EXERCISE DESCRIPTION :: Every record below is to be restated word for word, and no picture is to be copied.

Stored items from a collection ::
BEGIN

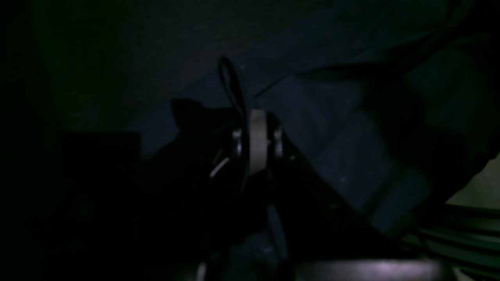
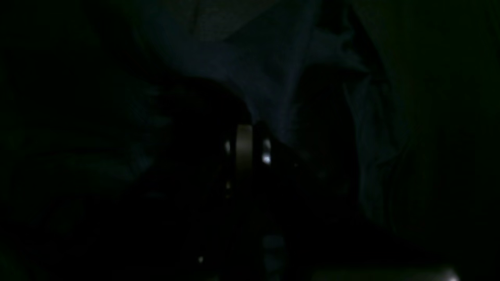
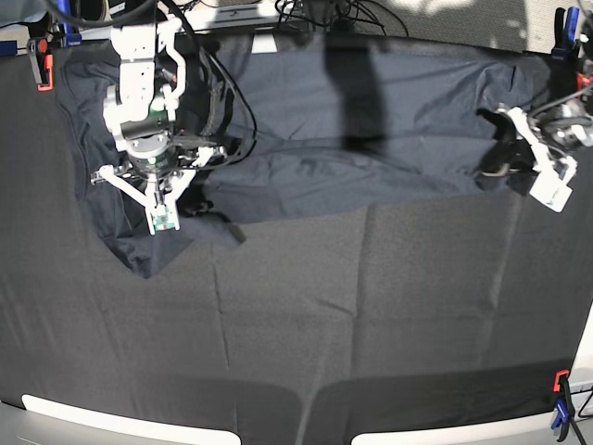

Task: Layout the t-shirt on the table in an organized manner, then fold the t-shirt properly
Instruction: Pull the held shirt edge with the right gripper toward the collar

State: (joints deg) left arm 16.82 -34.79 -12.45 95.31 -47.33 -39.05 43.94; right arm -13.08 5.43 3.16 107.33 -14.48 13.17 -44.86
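The t-shirt (image 3: 306,139) lies spread across the far half of the counter (image 3: 306,315), its long axis running 9 to 3 o'clock, with one sleeve drooping toward 7 o'clock. The right fingers (image 3: 159,190) sit on its 9 o'clock end, the left fingers (image 3: 505,167) on its 3 o'clock end. Both pairs are closed; each seems to pinch shirt cloth, though the dark wrist views leave that uncertain. Each arm is nearest its own end, so the next stretch likely pulls outward along that axis. No containers are present.
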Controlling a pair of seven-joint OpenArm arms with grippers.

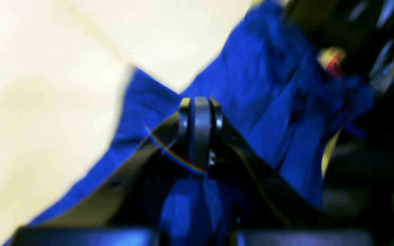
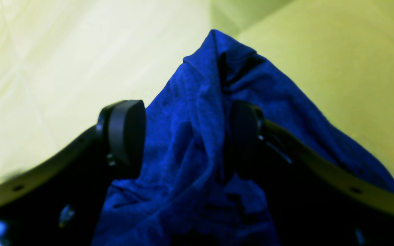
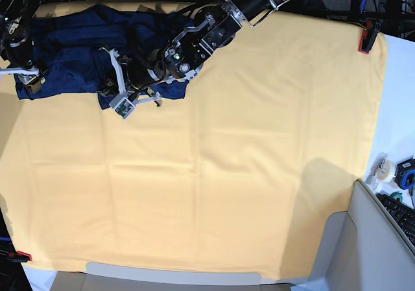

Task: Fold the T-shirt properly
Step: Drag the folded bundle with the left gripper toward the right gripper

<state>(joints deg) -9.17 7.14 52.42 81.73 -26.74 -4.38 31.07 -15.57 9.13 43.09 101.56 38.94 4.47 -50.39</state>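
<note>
The T-shirt [image 3: 84,54] lies bunched in wrinkled folds at the far left corner of the pale yellow cloth [image 3: 246,161], its dark blue fabric running along the cloth's far edge and stopping just short of the left edge. Its near hem is ragged, with one lobe of fabric reaching furthest onto the cloth under the left arm.

The left gripper [image 1: 200,119] is clenched, its fingers pressed together with blue fabric bunched beneath and behind them; the wrist view is blurred, so it seems pinched on a fold of the shirt, though the exact bite is hard to make out. In the base view this gripper [image 3: 126,96] sits at the shirt's near edge.

The right gripper [image 2: 186,133] stands with its jaws spread wide, a ridge of the shirt rising between the two pads without either pad clearly pressing it. It sits at the shirt's left end [image 3: 26,77].

From the shirt's near hem, bare yellow cloth stretches toward the near and right edges. A red clamp [image 3: 365,38] grips the cloth's far right corner.
</note>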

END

OUTPUT ::
Task: Layout the t-shirt on the table in an organized manner, then fold the t-shirt properly
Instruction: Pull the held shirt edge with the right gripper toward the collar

State: (joints deg) left arm 16.82 -34.79 -12.45 95.31 -47.33 -39.05 43.94; right arm -13.08 5.43 3.16 107.33 -14.48 13.17 -44.86
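The t-shirt (image 3: 306,139) lies spread across the far half of the counter (image 3: 306,315), its long axis running 9 to 3 o'clock, with one sleeve drooping toward 7 o'clock. The right fingers (image 3: 159,190) sit on its 9 o'clock end, the left fingers (image 3: 505,167) on its 3 o'clock end. Both pairs are closed; each seems to pinch shirt cloth, though the dark wrist views leave that uncertain. Each arm is nearest its own end, so the next stretch likely pulls outward along that axis. No containers are present.
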Controlling a pair of seven-joint OpenArm arms with grippers.


Task: Fold the T-shirt properly
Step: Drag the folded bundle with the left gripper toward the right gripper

<state>(joints deg) -9.17 7.14 52.42 81.73 -26.74 -4.38 31.07 -15.57 9.13 43.09 101.56 38.94 4.47 -50.39</state>
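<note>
The T-shirt [image 3: 84,54] lies bunched in wrinkled folds at the far left corner of the pale yellow cloth [image 3: 246,161], its dark blue fabric running along the cloth's far edge and stopping just short of the left edge. Its near hem is ragged, with one lobe of fabric reaching furthest onto the cloth under the left arm.

The left gripper [image 1: 200,119] is clenched, its fingers pressed together with blue fabric bunched beneath and behind them; the wrist view is blurred, so it seems pinched on a fold of the shirt, though the exact bite is hard to make out. In the base view this gripper [image 3: 126,96] sits at the shirt's near edge.

The right gripper [image 2: 186,133] stands with its jaws spread wide, a ridge of the shirt rising between the two pads without either pad clearly pressing it. It sits at the shirt's left end [image 3: 26,77].

From the shirt's near hem, bare yellow cloth stretches toward the near and right edges. A red clamp [image 3: 365,38] grips the cloth's far right corner.
</note>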

This response is done.